TRIBUNNEWS.COM, JAKARTA - Kepala Badan Nasional Penanggulangan Terorisme (BNPT) Tito Karnavian bercerita tentang pengalamannya menangani aksi terorisme.
Jenderal Bintang Tiga itu mengaku telah mendalami jaringan terorisme Jamaah Islamiyah sejak 1999.
"Sangat paham karakteristik. Ini kelompok militan, pengalaman saya 30 tahun di reserse. Ini berat militan terorisme. motifnya ideologi," kata Tito saat Rapar Dengar Pendapat (RDP) dengan Komisi III DPR, Jakarta, Rabu (13/4/2016).
Tito mengatakan anggota kelompok teroris siap mati serta terlatih melawan kontra intelejen dan mahir bersenjata.
Sebelum melakukan operasi amaliya atau jihad versi kelompok tersebut, Tito mengatakan mereka harus mengikuti tahapan Idad atau berlatih.
"Itu sifatnya wajib setiap orang untuk berperang, oleh karena itu mereka siap berperang, mereka paham sekali dengan syahid," katanya.
Menurut Tito, syahid dapat terjadi saat eksekusi, pada saat kontak senjata dan tertembak oleh petugas.
Mantan Kapolda Metro Jaya itu melihat dan mengalami sendiri pada saat bom di Hotel Ritz Carlton tahun 2009.
"Semuanya lah kedubes mobil diparkir disana sebetulnya bisa ditinggal, tapi mereka meledakkan diri.
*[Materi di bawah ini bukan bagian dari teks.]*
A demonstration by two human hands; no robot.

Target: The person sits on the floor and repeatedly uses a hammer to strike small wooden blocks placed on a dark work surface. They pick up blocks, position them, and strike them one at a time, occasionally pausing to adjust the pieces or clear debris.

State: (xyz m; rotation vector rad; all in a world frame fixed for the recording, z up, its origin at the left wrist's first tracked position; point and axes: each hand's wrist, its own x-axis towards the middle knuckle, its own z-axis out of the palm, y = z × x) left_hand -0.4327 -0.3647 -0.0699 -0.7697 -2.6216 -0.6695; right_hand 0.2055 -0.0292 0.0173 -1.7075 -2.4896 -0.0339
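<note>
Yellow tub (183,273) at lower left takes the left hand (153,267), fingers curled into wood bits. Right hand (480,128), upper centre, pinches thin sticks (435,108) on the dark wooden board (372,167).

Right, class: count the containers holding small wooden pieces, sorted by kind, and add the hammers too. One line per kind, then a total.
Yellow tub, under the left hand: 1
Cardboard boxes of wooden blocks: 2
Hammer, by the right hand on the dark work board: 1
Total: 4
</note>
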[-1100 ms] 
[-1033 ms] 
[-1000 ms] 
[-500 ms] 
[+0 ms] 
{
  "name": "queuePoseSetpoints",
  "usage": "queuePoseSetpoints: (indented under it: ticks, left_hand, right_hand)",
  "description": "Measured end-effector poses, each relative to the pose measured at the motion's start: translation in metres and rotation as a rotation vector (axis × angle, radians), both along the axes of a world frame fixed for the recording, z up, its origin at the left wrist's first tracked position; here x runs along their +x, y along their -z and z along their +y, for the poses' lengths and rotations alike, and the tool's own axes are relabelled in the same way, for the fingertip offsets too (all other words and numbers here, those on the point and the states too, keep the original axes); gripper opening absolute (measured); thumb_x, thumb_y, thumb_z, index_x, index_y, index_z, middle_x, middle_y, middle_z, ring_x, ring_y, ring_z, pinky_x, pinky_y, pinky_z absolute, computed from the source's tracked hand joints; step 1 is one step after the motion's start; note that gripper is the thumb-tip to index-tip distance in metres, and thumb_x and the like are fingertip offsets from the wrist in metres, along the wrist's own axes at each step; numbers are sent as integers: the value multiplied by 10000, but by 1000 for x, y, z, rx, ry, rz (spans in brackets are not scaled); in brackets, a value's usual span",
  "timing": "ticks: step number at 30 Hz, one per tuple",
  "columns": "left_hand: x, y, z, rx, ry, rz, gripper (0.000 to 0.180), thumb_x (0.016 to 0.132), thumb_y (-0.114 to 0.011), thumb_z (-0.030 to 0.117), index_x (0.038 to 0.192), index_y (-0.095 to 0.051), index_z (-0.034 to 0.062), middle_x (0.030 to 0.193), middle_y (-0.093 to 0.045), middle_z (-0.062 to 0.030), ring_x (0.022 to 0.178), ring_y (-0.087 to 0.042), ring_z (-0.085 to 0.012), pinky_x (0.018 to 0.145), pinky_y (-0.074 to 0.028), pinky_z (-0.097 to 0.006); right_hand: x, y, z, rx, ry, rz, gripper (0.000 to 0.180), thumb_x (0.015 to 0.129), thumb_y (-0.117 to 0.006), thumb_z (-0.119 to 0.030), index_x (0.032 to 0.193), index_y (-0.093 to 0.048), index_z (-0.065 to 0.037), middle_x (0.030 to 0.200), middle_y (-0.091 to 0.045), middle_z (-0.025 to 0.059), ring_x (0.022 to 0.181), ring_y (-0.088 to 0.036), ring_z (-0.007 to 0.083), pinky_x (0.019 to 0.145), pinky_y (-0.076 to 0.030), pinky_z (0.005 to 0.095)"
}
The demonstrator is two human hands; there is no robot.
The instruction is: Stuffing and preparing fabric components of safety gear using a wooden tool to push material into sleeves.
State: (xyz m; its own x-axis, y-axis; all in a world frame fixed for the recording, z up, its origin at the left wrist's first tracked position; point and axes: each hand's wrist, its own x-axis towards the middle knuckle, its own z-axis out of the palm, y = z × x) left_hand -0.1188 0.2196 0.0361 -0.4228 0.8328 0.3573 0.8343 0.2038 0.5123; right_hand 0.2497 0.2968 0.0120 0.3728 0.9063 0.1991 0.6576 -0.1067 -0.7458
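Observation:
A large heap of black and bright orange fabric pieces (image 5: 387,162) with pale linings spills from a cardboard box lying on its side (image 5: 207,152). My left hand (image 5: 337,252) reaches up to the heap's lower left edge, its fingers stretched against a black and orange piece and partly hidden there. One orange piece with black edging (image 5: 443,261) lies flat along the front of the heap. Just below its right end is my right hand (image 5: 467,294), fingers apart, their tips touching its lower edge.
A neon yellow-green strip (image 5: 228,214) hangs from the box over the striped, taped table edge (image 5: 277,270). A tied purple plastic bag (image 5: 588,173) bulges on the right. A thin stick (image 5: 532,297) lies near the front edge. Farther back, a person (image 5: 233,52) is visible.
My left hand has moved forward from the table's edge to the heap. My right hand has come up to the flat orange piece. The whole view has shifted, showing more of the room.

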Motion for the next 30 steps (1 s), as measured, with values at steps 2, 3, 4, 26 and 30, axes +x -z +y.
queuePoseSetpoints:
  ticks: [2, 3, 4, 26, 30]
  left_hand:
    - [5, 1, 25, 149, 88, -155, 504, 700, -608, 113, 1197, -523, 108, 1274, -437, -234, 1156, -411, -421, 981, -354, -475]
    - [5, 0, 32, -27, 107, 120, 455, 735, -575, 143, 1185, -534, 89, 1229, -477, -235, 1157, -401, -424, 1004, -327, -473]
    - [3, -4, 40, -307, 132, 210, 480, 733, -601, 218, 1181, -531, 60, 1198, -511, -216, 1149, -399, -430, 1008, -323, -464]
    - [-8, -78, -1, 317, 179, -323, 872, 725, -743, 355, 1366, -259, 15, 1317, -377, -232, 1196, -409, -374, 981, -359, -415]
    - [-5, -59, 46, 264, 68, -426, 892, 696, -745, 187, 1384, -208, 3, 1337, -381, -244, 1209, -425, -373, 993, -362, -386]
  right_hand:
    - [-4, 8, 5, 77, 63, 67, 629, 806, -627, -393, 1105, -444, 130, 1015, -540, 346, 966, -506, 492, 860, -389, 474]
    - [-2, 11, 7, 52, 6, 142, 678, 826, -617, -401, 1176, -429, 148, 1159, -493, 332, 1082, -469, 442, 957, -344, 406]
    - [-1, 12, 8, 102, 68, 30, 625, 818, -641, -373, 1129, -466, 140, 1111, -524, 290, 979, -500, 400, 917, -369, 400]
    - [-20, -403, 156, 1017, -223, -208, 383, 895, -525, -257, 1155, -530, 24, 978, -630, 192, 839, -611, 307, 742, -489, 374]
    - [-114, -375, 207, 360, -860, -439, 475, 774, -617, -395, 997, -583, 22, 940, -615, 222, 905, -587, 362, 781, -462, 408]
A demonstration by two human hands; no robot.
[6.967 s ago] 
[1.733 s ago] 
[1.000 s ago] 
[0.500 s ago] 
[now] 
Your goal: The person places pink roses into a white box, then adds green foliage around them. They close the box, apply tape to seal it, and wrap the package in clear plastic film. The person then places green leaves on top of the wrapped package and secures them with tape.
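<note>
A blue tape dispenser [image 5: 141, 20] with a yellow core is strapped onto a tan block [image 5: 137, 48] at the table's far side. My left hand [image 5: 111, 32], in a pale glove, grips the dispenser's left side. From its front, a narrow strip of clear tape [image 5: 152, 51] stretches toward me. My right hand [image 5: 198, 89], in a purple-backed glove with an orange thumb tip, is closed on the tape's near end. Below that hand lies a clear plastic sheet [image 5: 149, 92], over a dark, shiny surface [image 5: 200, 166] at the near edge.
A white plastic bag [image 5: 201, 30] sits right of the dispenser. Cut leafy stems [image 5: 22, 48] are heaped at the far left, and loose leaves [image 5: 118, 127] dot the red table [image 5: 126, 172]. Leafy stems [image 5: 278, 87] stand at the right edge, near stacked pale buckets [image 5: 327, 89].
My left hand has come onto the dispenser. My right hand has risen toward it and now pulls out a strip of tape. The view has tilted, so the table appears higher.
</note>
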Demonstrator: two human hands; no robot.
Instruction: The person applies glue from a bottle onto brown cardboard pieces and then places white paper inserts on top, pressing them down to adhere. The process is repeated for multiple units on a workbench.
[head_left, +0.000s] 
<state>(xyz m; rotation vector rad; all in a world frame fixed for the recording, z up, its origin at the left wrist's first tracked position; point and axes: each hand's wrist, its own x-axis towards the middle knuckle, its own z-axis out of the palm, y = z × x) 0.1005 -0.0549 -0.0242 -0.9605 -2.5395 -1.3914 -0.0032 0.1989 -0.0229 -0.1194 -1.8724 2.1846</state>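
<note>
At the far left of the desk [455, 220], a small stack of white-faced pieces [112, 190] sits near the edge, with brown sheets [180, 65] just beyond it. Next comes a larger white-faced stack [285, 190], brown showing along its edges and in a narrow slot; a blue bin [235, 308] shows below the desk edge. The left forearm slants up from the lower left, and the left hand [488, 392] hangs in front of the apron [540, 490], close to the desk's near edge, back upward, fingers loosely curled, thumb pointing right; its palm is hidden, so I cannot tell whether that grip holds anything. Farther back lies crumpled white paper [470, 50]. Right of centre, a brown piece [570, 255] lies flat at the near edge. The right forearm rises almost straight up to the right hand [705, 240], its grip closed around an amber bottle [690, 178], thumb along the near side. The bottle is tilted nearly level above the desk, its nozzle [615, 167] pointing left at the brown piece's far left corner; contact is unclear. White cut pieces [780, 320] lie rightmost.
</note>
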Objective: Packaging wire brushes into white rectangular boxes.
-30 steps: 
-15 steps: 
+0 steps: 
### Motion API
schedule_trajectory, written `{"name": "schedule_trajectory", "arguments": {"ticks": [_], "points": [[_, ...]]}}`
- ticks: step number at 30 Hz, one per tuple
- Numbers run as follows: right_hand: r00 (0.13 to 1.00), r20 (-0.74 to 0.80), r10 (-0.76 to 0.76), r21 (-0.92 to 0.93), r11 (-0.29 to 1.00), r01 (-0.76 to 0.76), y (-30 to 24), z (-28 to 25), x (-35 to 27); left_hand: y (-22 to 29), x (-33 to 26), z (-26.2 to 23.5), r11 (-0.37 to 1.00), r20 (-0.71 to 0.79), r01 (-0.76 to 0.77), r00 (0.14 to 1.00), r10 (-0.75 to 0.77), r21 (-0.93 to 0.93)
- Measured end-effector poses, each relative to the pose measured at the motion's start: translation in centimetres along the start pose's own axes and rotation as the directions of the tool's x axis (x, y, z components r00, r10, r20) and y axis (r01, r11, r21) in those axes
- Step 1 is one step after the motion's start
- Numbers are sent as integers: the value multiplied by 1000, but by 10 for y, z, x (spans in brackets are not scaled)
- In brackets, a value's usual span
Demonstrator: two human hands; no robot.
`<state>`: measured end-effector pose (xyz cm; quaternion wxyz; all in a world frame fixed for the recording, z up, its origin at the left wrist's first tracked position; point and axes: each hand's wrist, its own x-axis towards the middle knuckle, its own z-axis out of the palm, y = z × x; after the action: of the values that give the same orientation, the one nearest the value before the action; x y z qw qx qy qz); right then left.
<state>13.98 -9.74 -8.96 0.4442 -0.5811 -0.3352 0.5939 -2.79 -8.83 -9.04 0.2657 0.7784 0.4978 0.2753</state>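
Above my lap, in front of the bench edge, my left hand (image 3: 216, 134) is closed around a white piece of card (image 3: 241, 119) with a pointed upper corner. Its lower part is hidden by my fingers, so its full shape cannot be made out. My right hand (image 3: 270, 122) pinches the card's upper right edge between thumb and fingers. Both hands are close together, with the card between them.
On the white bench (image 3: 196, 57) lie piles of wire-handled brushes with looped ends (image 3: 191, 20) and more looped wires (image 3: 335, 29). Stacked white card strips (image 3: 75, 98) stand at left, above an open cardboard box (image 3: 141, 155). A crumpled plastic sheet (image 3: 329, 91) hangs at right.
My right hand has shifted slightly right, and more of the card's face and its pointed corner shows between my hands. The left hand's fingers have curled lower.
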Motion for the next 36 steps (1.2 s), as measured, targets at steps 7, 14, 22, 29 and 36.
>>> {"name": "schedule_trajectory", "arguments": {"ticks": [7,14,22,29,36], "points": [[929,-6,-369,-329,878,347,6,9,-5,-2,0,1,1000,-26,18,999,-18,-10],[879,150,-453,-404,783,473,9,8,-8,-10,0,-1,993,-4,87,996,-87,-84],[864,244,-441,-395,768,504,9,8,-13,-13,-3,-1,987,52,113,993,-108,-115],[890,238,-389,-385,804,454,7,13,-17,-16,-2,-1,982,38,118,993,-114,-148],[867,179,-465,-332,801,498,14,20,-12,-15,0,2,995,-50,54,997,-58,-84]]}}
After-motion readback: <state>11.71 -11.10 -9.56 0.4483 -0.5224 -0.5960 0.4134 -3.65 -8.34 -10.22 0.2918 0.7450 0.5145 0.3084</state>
Semua ransel bisa dipilih, tapi ranselnya meledak dengan dirinya senidri. bagi mereka bisa langsung masuk surga, kontak senjata juga. kontak senjata dan tertembak mati bagi mereka itu syahid," ujarnya.
Tito juga memiliki pengalaman saat menangkap teroris Iwan Rois di Darmaga Tahun 2004.
Iwan ditangkap hidup-hidup saat membawa dua senjata dan dua bom
"Nangis keras, kenapa nangis? Kehilangan momentum masuk surga, momentum melawan tugas itu momentum yang dicari. itu di cari sama mereka. itu sudah saya bilang, jangan itu masuk neraka kalau bunuh diri," imbuhnya.